+++ INFORMATION SHOWN +++

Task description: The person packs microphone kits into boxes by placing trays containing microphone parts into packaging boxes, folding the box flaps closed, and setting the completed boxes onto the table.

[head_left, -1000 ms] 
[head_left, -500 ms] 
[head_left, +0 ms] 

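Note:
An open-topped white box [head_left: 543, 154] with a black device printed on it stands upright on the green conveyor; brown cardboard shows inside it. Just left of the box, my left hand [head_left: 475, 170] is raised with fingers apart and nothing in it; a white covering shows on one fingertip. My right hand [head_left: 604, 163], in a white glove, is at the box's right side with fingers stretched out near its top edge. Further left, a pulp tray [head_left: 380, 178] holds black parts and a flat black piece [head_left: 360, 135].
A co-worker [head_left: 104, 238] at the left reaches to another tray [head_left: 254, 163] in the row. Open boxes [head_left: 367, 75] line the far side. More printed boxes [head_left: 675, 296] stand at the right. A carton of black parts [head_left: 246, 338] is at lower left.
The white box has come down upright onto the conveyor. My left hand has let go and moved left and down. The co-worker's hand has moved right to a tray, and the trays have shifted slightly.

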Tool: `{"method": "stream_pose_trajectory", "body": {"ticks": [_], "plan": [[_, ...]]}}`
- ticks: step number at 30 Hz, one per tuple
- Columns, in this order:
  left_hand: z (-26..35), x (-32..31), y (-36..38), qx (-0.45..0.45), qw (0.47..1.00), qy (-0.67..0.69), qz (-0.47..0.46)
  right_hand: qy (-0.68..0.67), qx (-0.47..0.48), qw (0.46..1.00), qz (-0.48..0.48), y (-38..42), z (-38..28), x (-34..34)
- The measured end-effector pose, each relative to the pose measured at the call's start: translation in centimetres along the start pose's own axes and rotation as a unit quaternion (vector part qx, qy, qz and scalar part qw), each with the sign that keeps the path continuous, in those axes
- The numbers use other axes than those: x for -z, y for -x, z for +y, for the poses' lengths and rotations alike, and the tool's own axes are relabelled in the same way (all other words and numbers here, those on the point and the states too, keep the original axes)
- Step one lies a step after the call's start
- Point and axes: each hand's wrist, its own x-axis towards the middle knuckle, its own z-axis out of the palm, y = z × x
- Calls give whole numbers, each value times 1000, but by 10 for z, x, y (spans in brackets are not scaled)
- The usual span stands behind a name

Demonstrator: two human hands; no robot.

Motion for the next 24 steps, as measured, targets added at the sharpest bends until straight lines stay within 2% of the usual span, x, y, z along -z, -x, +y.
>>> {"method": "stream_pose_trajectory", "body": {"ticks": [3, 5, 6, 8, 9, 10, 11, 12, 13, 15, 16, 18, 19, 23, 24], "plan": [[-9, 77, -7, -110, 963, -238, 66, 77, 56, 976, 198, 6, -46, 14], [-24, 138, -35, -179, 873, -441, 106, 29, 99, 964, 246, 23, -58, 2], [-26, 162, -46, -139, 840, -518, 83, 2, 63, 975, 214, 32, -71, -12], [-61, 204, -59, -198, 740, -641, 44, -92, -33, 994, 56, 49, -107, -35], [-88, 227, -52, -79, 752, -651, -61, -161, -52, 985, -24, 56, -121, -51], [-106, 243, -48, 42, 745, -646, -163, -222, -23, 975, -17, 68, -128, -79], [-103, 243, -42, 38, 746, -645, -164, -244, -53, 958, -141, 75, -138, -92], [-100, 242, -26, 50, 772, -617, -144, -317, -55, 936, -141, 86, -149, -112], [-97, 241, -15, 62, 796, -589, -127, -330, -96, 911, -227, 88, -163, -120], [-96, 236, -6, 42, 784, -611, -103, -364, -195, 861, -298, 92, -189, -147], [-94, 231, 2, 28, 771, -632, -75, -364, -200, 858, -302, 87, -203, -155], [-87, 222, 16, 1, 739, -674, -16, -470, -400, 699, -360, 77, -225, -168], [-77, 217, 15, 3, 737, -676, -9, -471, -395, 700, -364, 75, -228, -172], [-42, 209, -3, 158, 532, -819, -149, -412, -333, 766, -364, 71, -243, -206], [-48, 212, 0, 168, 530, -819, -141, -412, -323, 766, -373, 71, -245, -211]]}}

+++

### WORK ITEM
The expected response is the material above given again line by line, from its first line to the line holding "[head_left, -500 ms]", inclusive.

### REPLY TO THE TASK
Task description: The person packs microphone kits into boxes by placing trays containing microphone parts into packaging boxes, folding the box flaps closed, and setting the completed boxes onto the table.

[head_left, -1000 ms] 
[head_left, -500 ms] 

No additional work is needed on this exercise.